Change: Impact Assessment
March 1, 2012 7:50 AM   Subscribe

Why does change in those around me- even healthy enlightening growth - prove to be so unsettling?

I'm in my mid 30s. (36 in 14 days!).

Guess I'm reaching for some insight into how "normal" it is for me to feel unsettled when friends and family members in my circle make major changes in their lives, even positive ones.

For example, my husband (an athlete in school who graduated into somewhat of a couch potato) took up running and fitness a couple years ago and changed in a profound way - he lost a significant amount of weight, changed his eating habits, etc. He isn't overly pushy with others about his new lifestyle the way some fitness junkies are and obviously the change was good for him, so why does it make me feel a bit unsettled at times?

Another example, my best friend of 4+ years who was in the "don't want children camp" with me knew that she would eventually have them anyway b/c it meant so much to her husband. Only, after she had her first child it turned out she loved it. LOVED IT. She is now the one we used to make fun of- making kissy faces at her baby across the table, collecting fun ideas for crafts and things for them to do together as baby gets older and interactive. It is obviously important and GOOD that she turned out to like motherhood (better for her and baby all around) so why does it get under my skin so much to see this 180 degree change in her?

I could go on with other examples but it's more of the same. Is this an atypical reaction? Is this a sign of some sort of character defect that I feel a bit anxious and unsettled when people around me go through major changes, even good ones? It's not an objective issue of who they are changing into (because i have fitness junkie friends and mommies in my circle that have always been that way and they don't make me feel anxious) but rather the changing itself that I find so disconcerting. Perhaps, like the poster in the question I link to below, I feel like somehow I never really knew these people (and for my friend who turned out to like motherhood i guess she never really knew herself either). I feel like they changed the game, changed the rules, and it makes me feel a little insecure about the damn world. Does this make sense?
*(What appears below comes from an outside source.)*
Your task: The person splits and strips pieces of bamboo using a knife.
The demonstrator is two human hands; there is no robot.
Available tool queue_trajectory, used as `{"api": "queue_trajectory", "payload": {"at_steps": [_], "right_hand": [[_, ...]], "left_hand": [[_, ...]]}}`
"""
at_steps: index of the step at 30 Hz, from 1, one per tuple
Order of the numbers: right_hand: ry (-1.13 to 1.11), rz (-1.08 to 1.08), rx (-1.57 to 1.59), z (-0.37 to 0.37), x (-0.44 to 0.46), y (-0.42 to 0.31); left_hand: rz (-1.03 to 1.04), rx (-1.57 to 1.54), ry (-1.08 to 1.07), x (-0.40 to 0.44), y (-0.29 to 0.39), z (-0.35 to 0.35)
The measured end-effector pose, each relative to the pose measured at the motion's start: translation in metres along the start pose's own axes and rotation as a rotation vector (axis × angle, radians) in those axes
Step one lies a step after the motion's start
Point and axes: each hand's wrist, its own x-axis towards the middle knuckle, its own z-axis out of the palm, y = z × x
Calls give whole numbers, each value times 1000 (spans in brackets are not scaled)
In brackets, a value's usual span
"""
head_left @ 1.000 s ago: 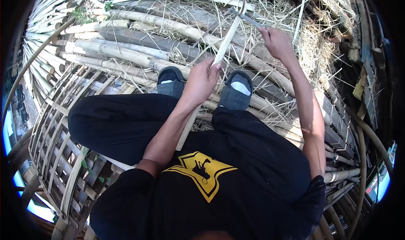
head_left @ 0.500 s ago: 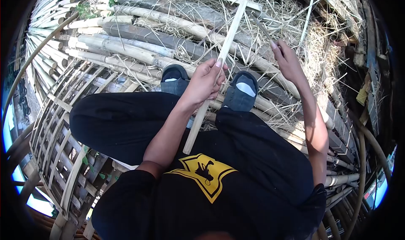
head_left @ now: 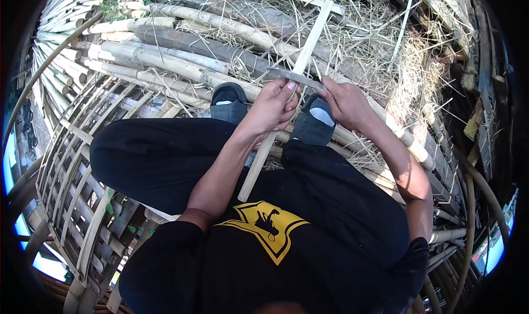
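Observation:
My left hand is closed round a long pale bamboo strip, which slants from near my shirt up toward the straw. In my right hand is a knife, its grey blade pointing left. The blade lies across the strip just beyond my left thumb; whether it bites into the wood I cannot tell. Most of the knife's handle is hidden in my fingers. Below both hands are my dark sandals.
Bamboo poles lie side by side under and ahead of my feet. Loose straw and shavings cover the ground ahead and to the right. A woven bamboo lattice stands at my left. Curved poles rise at the right.
My right hand has come left and down toward my body, bringing the knife blade across the strip beside my left hand. The strip's far end has shifted slightly right.

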Motion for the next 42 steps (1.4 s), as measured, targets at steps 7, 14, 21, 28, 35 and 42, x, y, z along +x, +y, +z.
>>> {"api": "queue_trajectory", "payload": {"at_steps": [7, 14, 21, 28, 35, 42], "right_hand": [[130, -68, -214, -6, 20, 39], [636, 761, -221, -140, -43, 202], [573, 481, 175, -85, -22, 96], [60, 124, 28, -20, 5, 6], [83, 23, -204, -19, 14, 35], [295, 630, -290, -82, 20, 172]], "left_hand": [[17, 22, 29, 2, 2, 2], [5, 35, -110, -24, 17, -2], [14, 107, -34, -7, 8, 10], [15, 190, 8, -8, 5, 8], [22, 227, 41, -4, -2, 8], [-70, 121, -21, -27, 4, 9]]}}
I saw this post- http://ask.metafilter.com/205699/What-do-you-do-when-nothing-makes-sense-anymore - which offered a few insights but is not really applicable to my situation.
posted by TestamentToGrace to Human Relations (20 answers total) 20 users marked this as a favorite
 
Do you feel that you're not keeping up with these people? Is there a change that you'd like to effect in yourself that you aren't acting on? When you say "unsettling", that's not a very defined feeling, that's probably something to look at a little deeper.
posted by doctor_negative at 7:59 AM on March 1, 2012 [4 favorites]


Buddhist answer: Because any change makes you realize, even if only on a subconscious level, the impermanence of everything, even something as seemingly as solid and unchanging as "my husband", and that is a scary truth, and very tough to fully accept.
posted by 3FLryan at 8:05 AM on March 1, 2012 [23 favorites]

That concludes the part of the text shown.